Exercise data:
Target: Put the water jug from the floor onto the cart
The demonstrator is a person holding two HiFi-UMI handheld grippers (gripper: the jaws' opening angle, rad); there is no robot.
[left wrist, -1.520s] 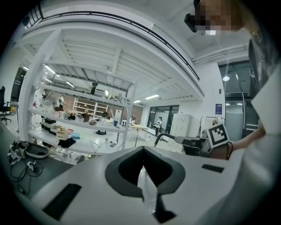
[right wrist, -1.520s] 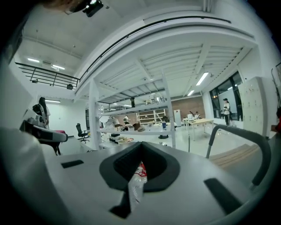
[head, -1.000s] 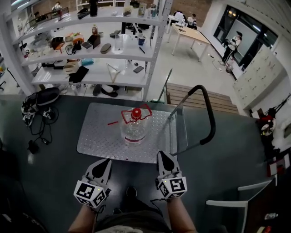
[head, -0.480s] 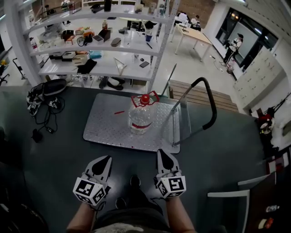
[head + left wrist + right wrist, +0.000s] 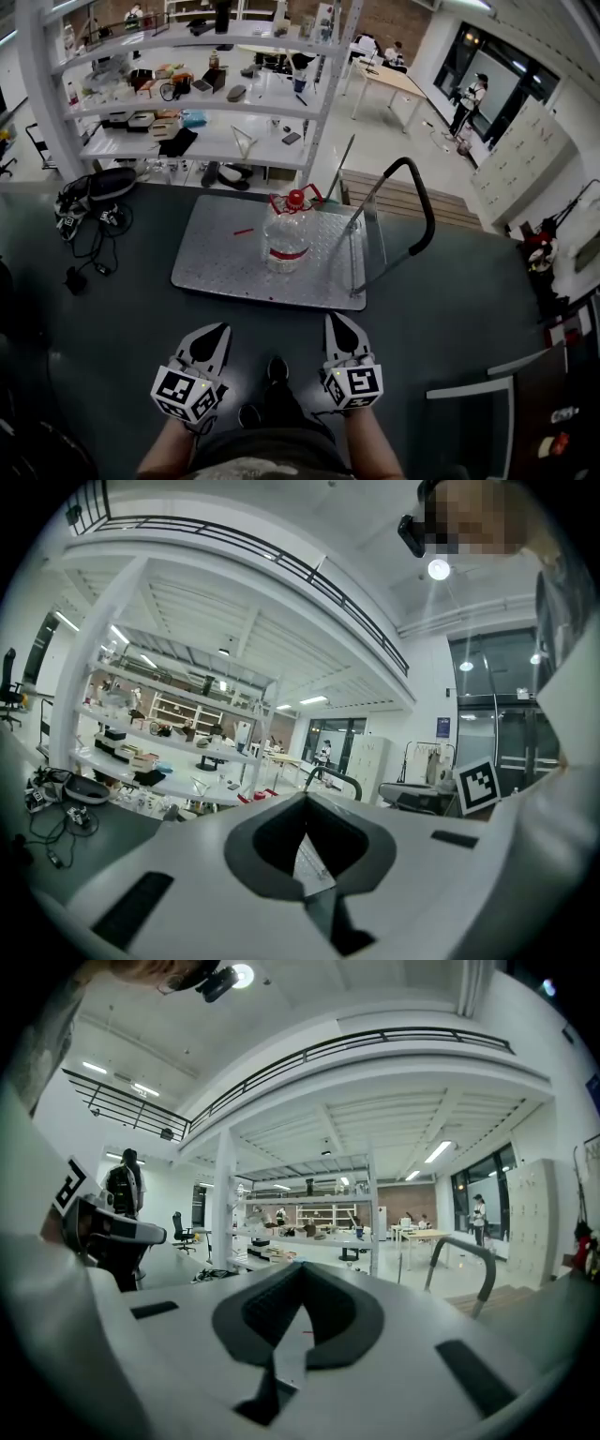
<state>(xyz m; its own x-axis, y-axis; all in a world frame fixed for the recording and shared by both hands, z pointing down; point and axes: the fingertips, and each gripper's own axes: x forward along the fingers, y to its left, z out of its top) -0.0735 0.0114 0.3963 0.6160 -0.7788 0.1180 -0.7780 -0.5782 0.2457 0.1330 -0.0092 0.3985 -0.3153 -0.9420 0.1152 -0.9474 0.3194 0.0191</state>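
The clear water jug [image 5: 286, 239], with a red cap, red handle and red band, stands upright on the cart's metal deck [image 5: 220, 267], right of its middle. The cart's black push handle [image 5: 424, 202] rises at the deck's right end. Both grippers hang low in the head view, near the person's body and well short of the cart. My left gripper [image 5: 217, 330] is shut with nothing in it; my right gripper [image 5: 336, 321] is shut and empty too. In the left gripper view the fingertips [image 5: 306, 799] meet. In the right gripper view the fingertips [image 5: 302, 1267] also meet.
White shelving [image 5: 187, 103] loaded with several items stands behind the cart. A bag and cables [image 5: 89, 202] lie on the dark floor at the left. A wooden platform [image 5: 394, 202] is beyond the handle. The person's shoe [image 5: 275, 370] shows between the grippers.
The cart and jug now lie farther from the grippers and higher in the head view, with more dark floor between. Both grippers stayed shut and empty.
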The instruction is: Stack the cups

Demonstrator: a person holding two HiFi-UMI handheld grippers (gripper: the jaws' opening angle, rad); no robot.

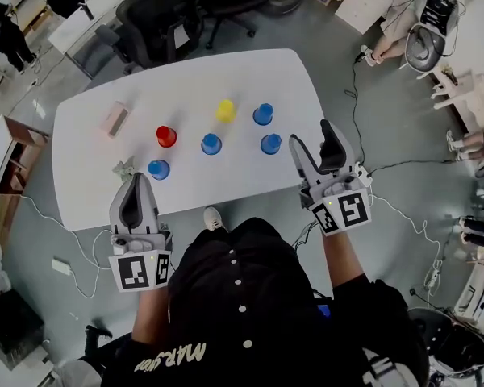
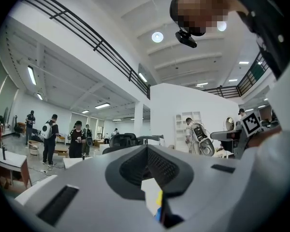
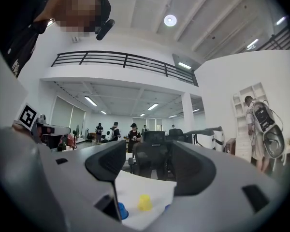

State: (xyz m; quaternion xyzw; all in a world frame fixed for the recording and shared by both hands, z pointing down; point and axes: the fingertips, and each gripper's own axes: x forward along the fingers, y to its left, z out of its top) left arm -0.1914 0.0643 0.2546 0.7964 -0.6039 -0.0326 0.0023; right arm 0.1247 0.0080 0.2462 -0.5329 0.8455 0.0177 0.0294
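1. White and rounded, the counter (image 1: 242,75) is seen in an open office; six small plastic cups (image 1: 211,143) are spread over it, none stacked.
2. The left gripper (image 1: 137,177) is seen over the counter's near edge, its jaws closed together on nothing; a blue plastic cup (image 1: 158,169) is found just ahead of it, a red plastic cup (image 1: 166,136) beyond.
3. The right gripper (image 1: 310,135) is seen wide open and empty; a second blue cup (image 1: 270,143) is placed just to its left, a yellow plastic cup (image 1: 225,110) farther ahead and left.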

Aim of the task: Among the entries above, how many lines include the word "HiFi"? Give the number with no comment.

The completed task: 2